• [Task]:
Among the entries below, how many lines include the string "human"? Answer with only the number.

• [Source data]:
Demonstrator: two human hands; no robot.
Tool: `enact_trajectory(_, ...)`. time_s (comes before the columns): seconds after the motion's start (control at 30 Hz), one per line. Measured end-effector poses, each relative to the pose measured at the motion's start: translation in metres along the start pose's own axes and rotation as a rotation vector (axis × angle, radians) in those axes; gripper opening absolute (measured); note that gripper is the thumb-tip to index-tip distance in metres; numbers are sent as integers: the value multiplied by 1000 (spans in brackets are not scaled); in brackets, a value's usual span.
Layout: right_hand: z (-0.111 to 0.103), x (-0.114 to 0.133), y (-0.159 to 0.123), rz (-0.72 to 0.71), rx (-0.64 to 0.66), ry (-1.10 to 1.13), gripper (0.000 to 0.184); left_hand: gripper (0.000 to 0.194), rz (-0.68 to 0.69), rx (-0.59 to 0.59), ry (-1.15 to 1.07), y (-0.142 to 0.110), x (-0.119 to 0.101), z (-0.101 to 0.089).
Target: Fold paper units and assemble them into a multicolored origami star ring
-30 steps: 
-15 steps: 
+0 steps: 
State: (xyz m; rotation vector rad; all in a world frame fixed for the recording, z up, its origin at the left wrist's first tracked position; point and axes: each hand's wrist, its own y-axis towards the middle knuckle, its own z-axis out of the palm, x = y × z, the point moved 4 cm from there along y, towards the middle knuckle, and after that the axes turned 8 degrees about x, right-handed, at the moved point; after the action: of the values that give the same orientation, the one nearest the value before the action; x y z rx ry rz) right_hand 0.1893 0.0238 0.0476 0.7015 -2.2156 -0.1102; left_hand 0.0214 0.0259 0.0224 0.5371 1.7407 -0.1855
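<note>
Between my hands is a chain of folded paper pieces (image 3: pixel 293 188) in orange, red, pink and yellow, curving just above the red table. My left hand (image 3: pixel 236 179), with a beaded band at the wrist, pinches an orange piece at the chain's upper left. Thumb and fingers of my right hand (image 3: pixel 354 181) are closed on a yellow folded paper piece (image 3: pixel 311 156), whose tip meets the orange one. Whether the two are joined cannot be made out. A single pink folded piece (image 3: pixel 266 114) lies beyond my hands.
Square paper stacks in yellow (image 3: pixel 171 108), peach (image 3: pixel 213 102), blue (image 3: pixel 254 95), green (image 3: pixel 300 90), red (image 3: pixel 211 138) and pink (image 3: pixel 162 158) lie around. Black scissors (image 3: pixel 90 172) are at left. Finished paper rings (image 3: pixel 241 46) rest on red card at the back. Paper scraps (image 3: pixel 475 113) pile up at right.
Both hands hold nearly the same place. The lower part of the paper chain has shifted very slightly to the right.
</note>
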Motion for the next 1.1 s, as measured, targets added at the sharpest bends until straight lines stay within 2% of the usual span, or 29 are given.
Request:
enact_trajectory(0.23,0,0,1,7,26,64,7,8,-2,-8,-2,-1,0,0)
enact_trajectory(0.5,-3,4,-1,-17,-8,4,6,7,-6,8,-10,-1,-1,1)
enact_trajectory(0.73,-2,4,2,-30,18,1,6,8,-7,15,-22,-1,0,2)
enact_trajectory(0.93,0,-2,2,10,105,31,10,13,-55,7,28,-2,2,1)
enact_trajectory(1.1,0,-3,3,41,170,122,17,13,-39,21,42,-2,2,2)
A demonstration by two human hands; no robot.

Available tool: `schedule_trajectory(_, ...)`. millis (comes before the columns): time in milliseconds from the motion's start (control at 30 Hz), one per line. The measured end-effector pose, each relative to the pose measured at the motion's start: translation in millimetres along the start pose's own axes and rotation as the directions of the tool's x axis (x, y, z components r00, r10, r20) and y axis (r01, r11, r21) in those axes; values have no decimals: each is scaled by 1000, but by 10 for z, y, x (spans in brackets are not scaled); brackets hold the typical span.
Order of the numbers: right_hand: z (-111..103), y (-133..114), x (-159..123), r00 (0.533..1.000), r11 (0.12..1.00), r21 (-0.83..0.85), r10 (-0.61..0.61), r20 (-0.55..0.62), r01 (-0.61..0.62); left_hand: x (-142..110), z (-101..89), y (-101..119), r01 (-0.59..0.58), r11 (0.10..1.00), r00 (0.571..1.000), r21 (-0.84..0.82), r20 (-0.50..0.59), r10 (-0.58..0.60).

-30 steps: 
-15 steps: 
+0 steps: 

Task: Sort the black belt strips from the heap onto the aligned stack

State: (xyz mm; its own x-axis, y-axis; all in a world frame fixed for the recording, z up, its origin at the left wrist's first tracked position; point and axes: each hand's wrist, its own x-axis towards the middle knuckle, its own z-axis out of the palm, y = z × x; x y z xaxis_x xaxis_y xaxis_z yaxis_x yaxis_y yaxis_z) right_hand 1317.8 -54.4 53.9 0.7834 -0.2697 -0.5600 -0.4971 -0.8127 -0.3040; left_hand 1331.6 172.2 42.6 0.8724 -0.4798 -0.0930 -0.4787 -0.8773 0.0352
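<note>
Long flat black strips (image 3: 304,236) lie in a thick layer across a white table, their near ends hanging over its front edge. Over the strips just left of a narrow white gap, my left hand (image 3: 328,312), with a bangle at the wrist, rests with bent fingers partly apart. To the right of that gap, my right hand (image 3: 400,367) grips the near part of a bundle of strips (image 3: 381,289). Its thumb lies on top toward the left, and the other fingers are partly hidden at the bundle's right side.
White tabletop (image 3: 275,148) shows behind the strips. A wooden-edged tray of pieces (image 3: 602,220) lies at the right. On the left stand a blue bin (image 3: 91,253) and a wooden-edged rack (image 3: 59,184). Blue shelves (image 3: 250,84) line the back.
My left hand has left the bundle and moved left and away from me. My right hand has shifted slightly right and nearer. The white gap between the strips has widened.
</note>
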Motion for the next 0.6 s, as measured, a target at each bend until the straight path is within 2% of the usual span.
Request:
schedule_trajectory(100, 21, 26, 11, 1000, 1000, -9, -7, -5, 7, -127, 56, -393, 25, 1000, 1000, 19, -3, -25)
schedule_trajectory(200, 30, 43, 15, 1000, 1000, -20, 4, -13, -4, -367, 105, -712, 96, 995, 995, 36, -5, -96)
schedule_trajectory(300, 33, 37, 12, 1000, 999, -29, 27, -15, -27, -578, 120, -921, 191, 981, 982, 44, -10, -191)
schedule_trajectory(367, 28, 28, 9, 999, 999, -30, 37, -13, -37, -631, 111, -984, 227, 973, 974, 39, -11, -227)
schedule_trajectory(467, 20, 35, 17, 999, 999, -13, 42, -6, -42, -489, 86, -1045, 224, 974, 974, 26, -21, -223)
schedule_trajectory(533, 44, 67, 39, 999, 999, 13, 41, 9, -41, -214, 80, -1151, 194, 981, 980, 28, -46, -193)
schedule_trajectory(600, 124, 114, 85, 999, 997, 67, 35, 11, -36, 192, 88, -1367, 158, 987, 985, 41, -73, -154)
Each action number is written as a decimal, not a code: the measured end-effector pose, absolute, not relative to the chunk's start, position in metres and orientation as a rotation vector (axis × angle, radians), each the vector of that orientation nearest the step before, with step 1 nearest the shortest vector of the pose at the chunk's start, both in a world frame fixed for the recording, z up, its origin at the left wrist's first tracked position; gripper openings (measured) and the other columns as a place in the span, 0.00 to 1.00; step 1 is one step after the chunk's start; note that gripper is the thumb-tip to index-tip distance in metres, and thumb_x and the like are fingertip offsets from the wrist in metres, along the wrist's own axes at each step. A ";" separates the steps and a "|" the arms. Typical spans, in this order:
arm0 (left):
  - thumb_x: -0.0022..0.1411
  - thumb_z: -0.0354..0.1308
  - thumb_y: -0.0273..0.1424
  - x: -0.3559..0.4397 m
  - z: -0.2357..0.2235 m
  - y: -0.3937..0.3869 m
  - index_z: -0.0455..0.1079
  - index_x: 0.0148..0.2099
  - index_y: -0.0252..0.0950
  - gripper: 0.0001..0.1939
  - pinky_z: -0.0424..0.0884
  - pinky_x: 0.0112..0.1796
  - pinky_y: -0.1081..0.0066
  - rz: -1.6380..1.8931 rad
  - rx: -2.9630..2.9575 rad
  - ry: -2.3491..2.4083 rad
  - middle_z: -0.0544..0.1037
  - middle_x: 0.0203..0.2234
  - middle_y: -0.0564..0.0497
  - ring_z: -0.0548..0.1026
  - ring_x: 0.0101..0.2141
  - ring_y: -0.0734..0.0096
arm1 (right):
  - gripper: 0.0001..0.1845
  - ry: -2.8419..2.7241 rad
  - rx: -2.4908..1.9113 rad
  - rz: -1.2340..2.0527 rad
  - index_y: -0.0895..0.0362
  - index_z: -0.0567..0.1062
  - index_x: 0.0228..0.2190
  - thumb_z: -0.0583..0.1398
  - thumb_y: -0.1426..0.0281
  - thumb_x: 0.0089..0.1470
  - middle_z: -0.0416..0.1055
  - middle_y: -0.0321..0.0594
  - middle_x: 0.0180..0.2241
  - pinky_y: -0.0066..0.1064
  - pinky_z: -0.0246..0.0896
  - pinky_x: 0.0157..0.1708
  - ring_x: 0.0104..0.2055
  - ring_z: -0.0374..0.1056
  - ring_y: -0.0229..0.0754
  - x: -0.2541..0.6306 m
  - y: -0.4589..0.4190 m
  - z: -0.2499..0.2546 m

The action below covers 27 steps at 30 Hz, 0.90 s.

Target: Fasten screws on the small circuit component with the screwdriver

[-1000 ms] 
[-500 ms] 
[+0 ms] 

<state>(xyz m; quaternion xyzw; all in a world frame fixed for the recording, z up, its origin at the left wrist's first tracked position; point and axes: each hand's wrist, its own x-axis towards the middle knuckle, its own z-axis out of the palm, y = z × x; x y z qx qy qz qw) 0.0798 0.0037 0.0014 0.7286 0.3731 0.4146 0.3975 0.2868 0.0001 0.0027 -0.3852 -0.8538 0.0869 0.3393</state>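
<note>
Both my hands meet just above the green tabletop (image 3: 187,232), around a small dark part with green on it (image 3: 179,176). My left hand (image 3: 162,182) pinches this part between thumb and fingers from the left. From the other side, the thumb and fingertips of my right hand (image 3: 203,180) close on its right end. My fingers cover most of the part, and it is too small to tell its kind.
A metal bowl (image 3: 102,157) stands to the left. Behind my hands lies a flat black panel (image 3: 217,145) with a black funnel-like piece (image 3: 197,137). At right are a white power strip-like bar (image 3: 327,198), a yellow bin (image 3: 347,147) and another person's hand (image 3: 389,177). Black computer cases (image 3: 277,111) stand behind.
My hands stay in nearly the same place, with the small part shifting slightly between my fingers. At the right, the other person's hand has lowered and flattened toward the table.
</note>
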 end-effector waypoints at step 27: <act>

• [Your solution]:
2